= Work task =
Pictures within the data are to be left out; everything else must be reproduced exactly.

= Data =
--------

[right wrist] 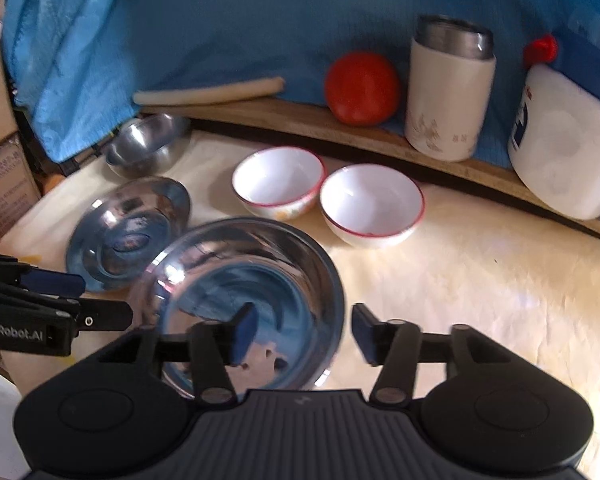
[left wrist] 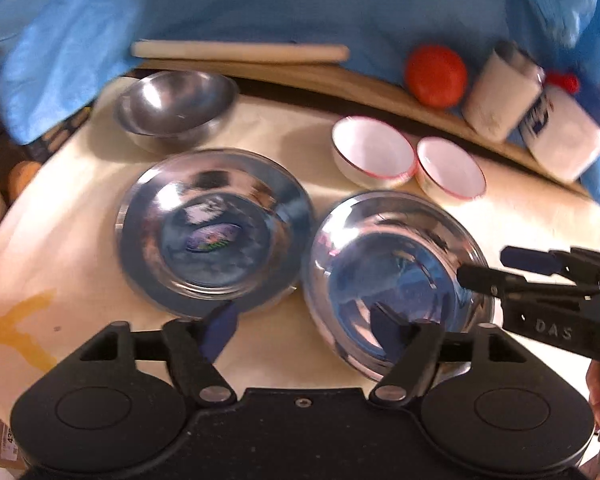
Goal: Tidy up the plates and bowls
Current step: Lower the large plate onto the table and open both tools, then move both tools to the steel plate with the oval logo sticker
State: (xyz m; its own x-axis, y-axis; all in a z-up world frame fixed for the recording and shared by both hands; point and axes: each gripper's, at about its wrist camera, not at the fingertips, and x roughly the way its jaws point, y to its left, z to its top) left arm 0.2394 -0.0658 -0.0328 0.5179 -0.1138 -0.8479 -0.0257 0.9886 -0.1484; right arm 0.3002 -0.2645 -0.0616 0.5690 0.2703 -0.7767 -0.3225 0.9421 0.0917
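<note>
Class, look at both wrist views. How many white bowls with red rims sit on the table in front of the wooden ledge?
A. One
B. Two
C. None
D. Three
B. Two white bowls with red rims stand side by side: the first white bowl and the second white bowl, both in front of the wooden ledge.
</note>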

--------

= Answer section =
[right wrist] 
[left wrist] 
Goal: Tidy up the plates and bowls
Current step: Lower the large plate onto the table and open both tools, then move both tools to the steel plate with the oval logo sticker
State: (xyz m; its own x-axis, y-axis; all in a z-up world frame fixed for the recording and shared by both hands; point and axes: each gripper's, at about its wrist camera, not at the fingertips, and x roughly the way its jaws point, y to its left, z to its top) left arm 0.2394 -0.0658 -0.0328 0.5179 -0.1138 -0.8479 -0.0257 0.9886 -0.1484; right arm 0.3002 -0.2645 -0.0616 0.5690 0.2703 -0.7767 -0.3225 0.9421 0.0917
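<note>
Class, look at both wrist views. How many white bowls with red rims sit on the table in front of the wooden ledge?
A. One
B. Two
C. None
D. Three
B. Two white bowls with red rims stand side by side: the first white bowl and the second white bowl, both in front of the wooden ledge.
</note>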

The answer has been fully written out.